Вот от этого вопроса мы и убегаем. Если мы боимся больше всего, вопроса о смысле и ценности нашей смерти, забывая, что это и вопрос о смысле и ценности нашей жизни. Не жизни и смерти вообще, а именно нашей собственной жизни и смерти, потому что от того, как мы решаем этот вопрос о смысле и ценности нашей смерти, зависит решение вопроса о смысле и ценности нашей жизни. Не жизни вообще, которую каждый из нас наблюдает, о которой читает в художественной и специальной литературе, а своей жизни.
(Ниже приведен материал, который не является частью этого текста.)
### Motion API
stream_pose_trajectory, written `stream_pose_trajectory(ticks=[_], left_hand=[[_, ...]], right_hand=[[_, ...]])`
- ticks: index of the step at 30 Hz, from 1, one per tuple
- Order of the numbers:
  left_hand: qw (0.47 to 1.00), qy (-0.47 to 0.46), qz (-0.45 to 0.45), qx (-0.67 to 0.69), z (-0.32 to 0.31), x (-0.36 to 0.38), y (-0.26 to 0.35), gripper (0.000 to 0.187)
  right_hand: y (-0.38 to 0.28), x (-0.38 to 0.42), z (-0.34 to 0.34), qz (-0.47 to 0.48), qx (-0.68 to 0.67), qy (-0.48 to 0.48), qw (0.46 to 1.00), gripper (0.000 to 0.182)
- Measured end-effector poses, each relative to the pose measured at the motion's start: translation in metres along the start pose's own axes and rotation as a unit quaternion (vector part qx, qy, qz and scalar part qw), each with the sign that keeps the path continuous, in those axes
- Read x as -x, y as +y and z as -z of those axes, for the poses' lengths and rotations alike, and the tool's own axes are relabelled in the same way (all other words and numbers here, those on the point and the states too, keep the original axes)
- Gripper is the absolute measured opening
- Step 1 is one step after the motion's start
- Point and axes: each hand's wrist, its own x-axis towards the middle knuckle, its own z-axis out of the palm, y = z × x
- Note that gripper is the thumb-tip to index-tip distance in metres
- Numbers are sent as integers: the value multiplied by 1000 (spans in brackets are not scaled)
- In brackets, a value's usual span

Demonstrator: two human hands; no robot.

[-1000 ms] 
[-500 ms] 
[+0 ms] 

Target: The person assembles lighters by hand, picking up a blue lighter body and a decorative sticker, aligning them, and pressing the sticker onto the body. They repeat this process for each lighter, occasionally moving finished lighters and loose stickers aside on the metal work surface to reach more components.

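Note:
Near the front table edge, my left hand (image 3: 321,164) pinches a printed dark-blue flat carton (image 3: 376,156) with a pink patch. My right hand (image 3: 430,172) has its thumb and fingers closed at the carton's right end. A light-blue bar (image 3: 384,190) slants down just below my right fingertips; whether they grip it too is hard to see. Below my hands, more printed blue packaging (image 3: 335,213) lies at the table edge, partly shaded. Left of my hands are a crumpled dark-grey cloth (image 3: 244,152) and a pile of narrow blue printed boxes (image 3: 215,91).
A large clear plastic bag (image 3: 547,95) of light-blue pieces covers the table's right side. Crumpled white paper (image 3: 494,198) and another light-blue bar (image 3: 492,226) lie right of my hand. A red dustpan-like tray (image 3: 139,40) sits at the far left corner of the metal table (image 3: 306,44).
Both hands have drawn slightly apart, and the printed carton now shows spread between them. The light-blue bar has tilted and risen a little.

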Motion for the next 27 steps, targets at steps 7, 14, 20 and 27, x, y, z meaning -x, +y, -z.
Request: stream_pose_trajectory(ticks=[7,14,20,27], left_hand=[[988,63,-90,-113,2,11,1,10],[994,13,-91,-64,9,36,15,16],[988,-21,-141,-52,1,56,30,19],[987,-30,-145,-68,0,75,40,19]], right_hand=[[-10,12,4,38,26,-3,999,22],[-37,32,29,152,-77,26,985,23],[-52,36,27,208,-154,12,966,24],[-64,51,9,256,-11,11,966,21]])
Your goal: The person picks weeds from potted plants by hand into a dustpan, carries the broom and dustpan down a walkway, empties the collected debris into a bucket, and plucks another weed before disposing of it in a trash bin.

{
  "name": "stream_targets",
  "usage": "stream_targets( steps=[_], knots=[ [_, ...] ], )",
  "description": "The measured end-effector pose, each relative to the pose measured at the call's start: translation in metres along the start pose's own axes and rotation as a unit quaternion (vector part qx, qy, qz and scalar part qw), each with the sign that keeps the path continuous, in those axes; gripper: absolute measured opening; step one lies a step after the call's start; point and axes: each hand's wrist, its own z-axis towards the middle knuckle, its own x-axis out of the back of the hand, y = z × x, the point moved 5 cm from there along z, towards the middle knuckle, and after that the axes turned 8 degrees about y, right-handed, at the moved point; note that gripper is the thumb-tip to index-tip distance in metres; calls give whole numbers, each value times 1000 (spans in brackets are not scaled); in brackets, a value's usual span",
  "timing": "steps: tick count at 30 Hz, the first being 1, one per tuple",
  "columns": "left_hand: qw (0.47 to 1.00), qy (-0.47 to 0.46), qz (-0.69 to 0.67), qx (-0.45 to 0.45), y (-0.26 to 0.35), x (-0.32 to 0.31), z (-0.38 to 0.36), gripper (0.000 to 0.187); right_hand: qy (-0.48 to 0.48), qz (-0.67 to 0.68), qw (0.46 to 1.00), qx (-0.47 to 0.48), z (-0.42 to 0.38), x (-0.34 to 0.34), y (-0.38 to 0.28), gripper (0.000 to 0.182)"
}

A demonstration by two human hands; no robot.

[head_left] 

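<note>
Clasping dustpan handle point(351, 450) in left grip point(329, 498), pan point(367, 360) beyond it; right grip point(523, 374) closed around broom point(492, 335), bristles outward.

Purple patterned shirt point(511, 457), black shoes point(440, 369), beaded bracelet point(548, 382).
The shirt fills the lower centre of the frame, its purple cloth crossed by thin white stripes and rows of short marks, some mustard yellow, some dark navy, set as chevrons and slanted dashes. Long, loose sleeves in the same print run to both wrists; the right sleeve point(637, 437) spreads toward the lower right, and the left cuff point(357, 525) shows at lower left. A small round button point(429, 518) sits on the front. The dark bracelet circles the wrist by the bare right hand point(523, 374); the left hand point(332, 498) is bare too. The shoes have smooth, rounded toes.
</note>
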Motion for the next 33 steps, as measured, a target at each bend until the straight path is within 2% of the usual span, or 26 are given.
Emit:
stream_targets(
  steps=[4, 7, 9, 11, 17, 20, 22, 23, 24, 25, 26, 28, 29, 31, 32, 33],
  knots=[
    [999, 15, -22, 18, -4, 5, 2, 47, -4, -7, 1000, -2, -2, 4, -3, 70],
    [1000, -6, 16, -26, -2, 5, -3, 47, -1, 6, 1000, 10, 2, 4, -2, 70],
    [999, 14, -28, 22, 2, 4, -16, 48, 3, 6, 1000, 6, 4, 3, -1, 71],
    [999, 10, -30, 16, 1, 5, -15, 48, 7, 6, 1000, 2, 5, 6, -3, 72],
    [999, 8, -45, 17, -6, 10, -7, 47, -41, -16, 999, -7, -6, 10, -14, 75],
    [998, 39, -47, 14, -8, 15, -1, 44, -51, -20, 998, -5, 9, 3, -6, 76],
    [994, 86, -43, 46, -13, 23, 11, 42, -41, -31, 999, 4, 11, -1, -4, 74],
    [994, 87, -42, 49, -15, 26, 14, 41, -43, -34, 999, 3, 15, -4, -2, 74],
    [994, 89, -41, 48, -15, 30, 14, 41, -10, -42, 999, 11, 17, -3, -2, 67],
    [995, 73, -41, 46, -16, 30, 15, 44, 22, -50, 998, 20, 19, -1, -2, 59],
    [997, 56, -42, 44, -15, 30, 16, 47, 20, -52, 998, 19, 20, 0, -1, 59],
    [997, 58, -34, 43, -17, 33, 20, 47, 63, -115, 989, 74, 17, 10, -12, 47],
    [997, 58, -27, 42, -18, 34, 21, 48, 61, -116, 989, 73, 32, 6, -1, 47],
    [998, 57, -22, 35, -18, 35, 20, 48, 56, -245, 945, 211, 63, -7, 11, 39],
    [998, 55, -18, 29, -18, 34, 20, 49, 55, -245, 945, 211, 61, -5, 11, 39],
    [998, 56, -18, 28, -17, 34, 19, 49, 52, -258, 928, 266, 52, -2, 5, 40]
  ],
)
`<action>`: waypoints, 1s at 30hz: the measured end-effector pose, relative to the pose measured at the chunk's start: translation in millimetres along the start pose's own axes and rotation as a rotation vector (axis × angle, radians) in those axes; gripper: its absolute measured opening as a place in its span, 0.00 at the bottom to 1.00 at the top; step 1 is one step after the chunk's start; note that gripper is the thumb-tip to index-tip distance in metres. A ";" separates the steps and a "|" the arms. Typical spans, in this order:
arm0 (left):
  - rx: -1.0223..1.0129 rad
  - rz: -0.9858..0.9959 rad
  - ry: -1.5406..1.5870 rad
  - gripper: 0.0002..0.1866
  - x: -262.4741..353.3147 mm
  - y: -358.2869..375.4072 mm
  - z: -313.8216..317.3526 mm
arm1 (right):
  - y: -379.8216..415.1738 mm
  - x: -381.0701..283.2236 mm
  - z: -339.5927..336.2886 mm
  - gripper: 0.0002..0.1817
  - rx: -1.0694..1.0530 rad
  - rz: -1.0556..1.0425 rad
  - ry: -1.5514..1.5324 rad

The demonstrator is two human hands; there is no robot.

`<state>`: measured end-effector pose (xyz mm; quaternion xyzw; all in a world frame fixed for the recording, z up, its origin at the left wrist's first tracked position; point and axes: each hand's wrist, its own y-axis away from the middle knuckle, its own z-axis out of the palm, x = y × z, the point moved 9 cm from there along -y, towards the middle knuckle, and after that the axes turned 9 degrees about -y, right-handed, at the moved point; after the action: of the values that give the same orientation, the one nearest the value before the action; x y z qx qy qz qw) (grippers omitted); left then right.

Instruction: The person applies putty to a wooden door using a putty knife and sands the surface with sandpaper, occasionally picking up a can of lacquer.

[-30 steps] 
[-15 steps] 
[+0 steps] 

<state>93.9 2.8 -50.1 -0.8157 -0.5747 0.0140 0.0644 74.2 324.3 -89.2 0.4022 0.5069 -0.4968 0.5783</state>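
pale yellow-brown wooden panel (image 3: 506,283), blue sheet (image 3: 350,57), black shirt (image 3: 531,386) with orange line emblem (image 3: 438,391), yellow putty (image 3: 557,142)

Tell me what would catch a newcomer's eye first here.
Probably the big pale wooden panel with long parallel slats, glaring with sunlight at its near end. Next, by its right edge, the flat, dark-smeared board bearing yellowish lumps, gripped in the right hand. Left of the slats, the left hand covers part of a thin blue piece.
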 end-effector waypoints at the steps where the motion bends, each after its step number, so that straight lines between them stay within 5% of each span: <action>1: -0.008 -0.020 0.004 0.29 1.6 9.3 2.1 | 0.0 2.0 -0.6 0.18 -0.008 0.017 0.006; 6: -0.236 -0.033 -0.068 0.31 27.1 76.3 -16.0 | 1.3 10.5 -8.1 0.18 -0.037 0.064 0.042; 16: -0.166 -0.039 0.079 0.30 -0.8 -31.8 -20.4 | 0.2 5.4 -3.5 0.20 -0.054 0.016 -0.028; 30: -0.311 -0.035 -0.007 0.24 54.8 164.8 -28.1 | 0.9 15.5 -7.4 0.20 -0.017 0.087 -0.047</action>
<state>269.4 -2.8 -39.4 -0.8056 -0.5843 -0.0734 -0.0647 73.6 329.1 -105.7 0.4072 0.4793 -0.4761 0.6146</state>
Если моя смерть есть конец моего бытия, если она ничто для мира, если мир и без меня останется, каким он был, если моя смерть ничего не убавила и не прибавила, ничего не изменила в мире, значит, и моя жизнь ничто, меньше, чем тень. Значит, она ничтожна для мира. Значит, мир и при мне остался таким же, каким был без меня, и не приобрел ничего, и ничего не потерял. Тогда я не имею никакой цены, никакого достоинства. Тогда я могу жить и могу не жить. Тогда всякий другой не имеет больше достоинства и цены и тоже может жить и не жить. Его жизнь и его смерть тогда значат для мира не больше. Значит? А значит, что можно убить себя и другого, можно убить всех. Всем и всему цена копейка.

История, та история, страницы которой пишутся не в книгах, а во временах бытия и о которой потом пишутся страницы книг, знает разные решения проблемы смерти, разные ответы на вопрос: что есть смерть человека – и, соответственно этому ответу, и решение вопроса: что есть человеческая жизнь? Что есть смерть человека в мире и для мира и, соответственно, ответ на вопрос: что есть жизнь человека в мире и для мира? Этот вопрос рождает религии, мировоззрения и соответствующее им поведение, рождает образ мыслей и образ бытия людей.

<…> В конце концов (это вывод): чем будет для нас смерть, тем будет для нас и жизнь. Если ничтожна, не имеет цены и смысла наша смерть, то столь же ничтожна и наша жизнь.

Ценная и осмысленная жизнь Сократа тождественна его ценной и осмысленной жизни.

Страшная и бессмысленная, полная боли и ужаса смерть Ивана Ильича тождественна страшной и бессмысленной, полной боли и ужаса его жизни.

Вывод (и рекомендация): жить там, так и с теми, где, как и с кем хотел бы умереть.